Training stuck at 8%
We are training a model with 83 thousand pictures of (2592x1944 ) of 200 different supermarket products in 200 classes.
To simplify, we created a single class for all products and put that single class in all XML files
We are training it on a Tesla V100 with 32 Gb and the command flow --model /root/convert/meu.cfg --train --annotation /root/convert/train --dataset /root/retail/images --gpu 0.9 --batch 50 --lr 0.01 --trainer adam
The cfg file has width=832 height=832 filters=30
No matter if we change the learning rate or the number of pictures per batch, the training gets stuck at around 8% and will not go down then
Any suggestions on how can we go pass this snag? Thank you
@Sequential-circuits I tried to fix this problem by varying lr periodically (as explained in th link below), specially when it stays unchanged for a while. also how sometimes it needs to be patient and higher iterations solves it.

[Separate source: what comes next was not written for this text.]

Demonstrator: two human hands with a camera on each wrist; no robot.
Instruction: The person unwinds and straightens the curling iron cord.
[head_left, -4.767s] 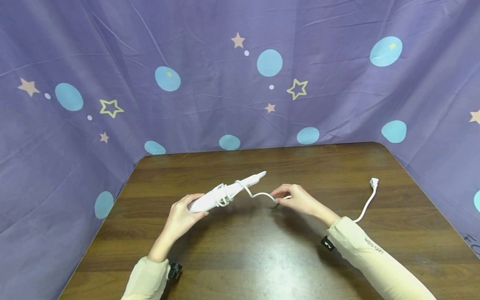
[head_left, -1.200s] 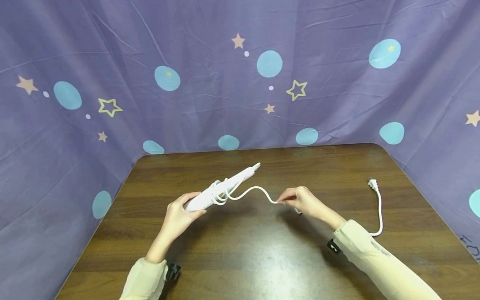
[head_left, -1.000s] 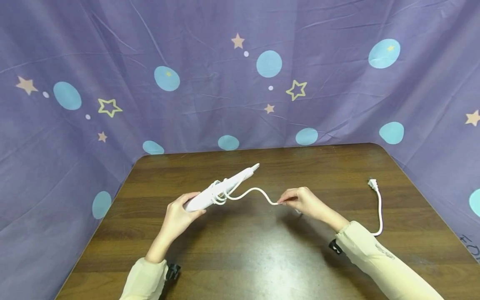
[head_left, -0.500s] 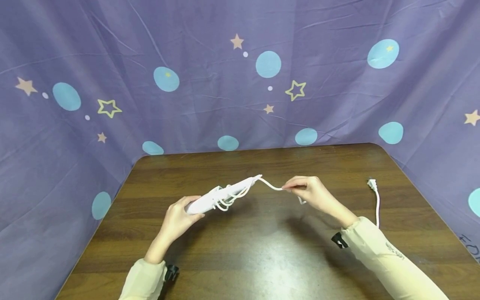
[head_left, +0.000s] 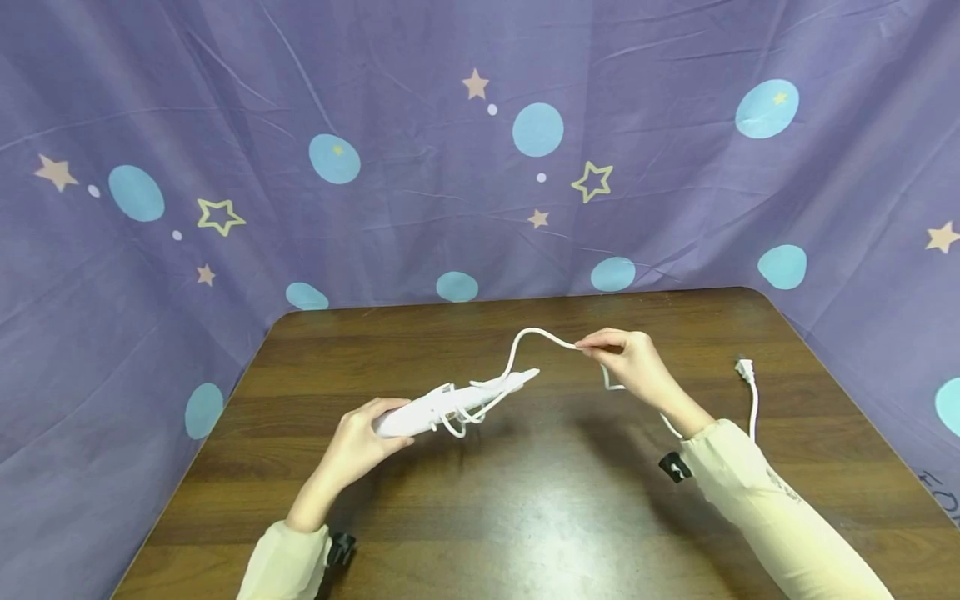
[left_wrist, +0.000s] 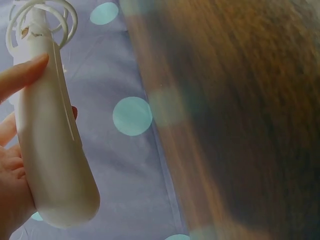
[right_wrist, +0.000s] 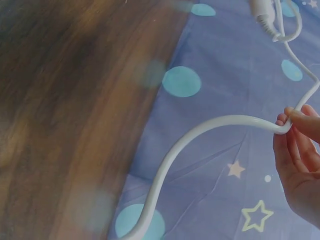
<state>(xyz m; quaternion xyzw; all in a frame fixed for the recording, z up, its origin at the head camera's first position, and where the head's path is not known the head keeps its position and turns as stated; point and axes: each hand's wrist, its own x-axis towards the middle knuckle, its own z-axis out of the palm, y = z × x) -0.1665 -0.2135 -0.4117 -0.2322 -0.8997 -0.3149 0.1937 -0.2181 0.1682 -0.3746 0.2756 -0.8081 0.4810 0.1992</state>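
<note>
My right grip [head_left: 633,364] is pinching the white cord [head_left: 529,331] narrowly between thumb and fingertips, well apart from the wand's body. My left grip [head_left: 360,437] is curling round the thick, rounded end of the white wand [head_left: 407,418], and I am holding it raised above the desk [head_left: 450,533], its thin tip pointing to the right. Compared with half a second ago, my right grip is sitting higher, the wand's tip is dipping lower, and the cord is arching up above the tip rather than trailing straight out from it. For the work, I am judging that this stretch is running freer, while several loose loops are still circling the wand's middle. Further out, the cord is hanging below my right grip, disappearing under my right sleeve [head_left: 772,517] and seemingly leading to the plug [head_left: 744,369], which is lying on the desk's right side. Behind, a purple curtain [head_left: 420,217] is hanging.
</note>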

https://blog.paperspace.com/intro-to-optimization-in-deep-learning-gradient-descent/
Thanks, you are right and actually, that´s what we did: we just let it run for some days and now we are down to 1.45%. We froze the model and it seems to work, and we let it run for some more. My question now would be what would be the usual loss people consider the model converged?
@Sequential-circuits it is supposed to reach very close to zero (lower than 0.1). You can do validation after some iterations to check the the function of your model, even before your loss be close to zero. Sometimes it may result in good detection even with relatively higher loss values.
Thank you: we let it run for some more and it would ping pong between 1 and 2, so since it seems to work well we consider it trained.